Snel uw antwoord vinden

Zonder gedoe

Vermetten Update

De Hoge Raad: ‘Belastingdienst mag niet op de stoel van de ondernemer gaan zitten’

Eten en drinken moeten we allemaal. Betekent dat dat deze kosten altijd alleen privé zijn? Nee, bleek onlangs. De Hoge Raad oordeelde dat een ondernemer, die kosten voor maaltijden op locatie had gemaakt uit zakelijk belang, deze kosten mag aftrekken als ondernemingskosten. Het maakt niet uit hoe hoog de kosten zijn. De Belastingdienst vond dat deze kosten niet afgetrokken mochten worden.

 

De zaak

Een ondernemer uit Limburg werkte in 2014 zes maanden voor een opdrachtgever in Amsterdam en in 2015 in Tilburg. Tijdens deze periode at hij maaltijden (ontbijt, lunch en diner) in of bij horecagelegenheden.

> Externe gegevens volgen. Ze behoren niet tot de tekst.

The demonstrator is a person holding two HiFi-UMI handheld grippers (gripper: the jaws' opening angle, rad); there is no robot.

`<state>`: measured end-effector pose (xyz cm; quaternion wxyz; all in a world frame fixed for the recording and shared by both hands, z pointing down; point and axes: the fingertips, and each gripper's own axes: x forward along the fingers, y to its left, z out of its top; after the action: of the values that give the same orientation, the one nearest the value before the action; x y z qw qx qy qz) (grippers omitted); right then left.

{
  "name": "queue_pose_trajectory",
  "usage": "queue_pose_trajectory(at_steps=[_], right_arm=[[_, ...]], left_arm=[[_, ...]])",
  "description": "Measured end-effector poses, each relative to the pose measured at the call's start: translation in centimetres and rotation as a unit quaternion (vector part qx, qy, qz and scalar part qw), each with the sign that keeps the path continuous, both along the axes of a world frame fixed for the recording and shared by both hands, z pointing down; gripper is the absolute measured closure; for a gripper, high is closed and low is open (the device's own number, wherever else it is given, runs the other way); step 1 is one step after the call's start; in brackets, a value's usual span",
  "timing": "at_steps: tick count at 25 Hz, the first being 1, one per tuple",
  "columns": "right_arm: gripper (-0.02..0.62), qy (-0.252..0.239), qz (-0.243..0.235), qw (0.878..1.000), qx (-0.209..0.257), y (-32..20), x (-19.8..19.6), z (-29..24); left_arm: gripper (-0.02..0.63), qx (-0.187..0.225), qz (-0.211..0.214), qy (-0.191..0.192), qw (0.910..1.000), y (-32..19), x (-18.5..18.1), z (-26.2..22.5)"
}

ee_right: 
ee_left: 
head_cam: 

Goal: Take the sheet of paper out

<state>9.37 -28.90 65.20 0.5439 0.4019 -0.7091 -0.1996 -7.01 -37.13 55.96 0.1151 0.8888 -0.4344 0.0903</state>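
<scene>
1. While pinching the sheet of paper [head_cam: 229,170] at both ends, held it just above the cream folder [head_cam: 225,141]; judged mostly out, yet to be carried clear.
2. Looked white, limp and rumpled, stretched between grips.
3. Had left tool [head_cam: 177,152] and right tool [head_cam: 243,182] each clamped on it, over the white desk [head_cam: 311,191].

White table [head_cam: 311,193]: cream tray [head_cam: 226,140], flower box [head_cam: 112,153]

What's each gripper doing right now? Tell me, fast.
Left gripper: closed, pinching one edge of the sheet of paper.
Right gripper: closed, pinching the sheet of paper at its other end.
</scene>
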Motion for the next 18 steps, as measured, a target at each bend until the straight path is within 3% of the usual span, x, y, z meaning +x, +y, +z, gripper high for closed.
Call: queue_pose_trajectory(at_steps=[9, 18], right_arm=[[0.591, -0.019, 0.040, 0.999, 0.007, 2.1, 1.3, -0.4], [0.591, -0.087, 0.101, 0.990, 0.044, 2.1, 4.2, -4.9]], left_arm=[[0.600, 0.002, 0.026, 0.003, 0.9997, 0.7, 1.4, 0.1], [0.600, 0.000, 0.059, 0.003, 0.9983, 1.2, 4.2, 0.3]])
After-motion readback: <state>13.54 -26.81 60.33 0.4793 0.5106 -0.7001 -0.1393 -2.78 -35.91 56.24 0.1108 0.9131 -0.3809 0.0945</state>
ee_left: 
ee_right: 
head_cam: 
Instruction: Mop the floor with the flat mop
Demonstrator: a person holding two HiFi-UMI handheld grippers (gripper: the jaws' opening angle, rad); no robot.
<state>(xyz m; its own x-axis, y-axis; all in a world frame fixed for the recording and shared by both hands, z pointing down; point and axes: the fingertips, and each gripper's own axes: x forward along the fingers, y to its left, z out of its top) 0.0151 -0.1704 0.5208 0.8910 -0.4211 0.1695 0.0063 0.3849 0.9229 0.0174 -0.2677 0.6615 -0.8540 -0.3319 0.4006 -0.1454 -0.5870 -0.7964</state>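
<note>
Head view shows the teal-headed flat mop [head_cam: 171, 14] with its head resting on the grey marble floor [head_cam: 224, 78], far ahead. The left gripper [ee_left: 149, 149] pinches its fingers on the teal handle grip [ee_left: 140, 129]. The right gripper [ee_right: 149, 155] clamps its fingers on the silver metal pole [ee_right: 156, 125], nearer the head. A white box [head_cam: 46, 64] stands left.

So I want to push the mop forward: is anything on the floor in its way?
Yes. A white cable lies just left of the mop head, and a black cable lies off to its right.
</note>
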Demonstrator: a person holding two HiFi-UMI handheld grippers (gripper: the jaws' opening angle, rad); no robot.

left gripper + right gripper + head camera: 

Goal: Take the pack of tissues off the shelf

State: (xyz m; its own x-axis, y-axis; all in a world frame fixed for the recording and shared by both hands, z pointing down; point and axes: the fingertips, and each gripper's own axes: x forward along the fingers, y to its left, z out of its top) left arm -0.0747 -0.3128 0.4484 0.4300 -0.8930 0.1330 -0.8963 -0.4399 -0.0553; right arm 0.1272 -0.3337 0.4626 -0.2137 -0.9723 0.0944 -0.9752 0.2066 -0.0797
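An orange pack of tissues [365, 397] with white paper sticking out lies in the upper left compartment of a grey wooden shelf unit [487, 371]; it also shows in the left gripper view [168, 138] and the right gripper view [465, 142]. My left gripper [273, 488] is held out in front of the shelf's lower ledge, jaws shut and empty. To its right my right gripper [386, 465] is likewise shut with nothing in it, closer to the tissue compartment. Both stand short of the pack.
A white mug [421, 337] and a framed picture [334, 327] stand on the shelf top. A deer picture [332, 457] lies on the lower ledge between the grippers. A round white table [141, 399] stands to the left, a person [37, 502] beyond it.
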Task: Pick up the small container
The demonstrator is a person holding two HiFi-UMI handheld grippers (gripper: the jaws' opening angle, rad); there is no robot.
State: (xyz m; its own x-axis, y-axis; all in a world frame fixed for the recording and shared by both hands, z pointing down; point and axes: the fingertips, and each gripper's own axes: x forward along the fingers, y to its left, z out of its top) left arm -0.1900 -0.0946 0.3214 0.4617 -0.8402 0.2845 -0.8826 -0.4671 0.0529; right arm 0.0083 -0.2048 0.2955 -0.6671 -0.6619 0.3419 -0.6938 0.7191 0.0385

Hij trok deze kosten af, volgens de wettelijke regels (maximale aftrek 73,5%), bij het bepalen van zijn winst uit onderneming. De Belastingdienst vond echter dat deze kosten privé waren en daarom niet afgetrokken mochten worden.

 

Belastingrecht: hoe zat het ook alweer?

Een ondernemer mag kosten die hij maakt voor zijn bedrijf aftrekken bij het bepalen van de winst uit onderneming. Volgens de Hoge Raad is het de ondernemer die beslist of de uitgaven in het belang zijn van de onderneming. En niet de belastinginspecteur of de rechter. Als de ondernemer vindt dat de kosten zijn gemaakt met het oog op de zakelijke belangen van de onderneming, zijn ze in principe aftrekbaar. Het maakt niet uit hoe hoog deze kosten zijn. Alleen als kosten echt privé zijn, zijn ze niet zakelijk en dus niet aftrekbaar.

 

Uitgaven voor eten en drinken zijn gemengde kosten

Sommige kosten kunnen zowel zakelijk als privé zijn. Dit noemen we gemengde kosten. Kosten van eten, drinken en genotmiddelen, zogenaamde verteerkosten, vallen hier ook onder. Volgens de Hoge Raad betekent de noodzaak om te eten en te drinken niet automatisch dat deze kosten alleen vanuit persoonlijke behoeften zijn gemaakt.

 

De uitspraak: kosten zijn aftrekbaar

Volgens de Hoge Raad was het verblijf van de ondernemer in Amsterdam en Tilburg van zakelijk belang. Naast de huur van de kamer moeten de gemaakte verteerkosten daarom in principe ook worden beschouwd als zakelijke kosten. Dat de ondernemer buiten de deur at, en niet zelf boterhammen smeerde, verandert daar niets aan. Ook niet dat de maaltijden buiten de deur duurder zijn dan maaltijden die thuis bereid en genuttigd worden.

Volgens de Hoge Raad zijn de kosten dus aftrekbaar (destijds voor 73,5%).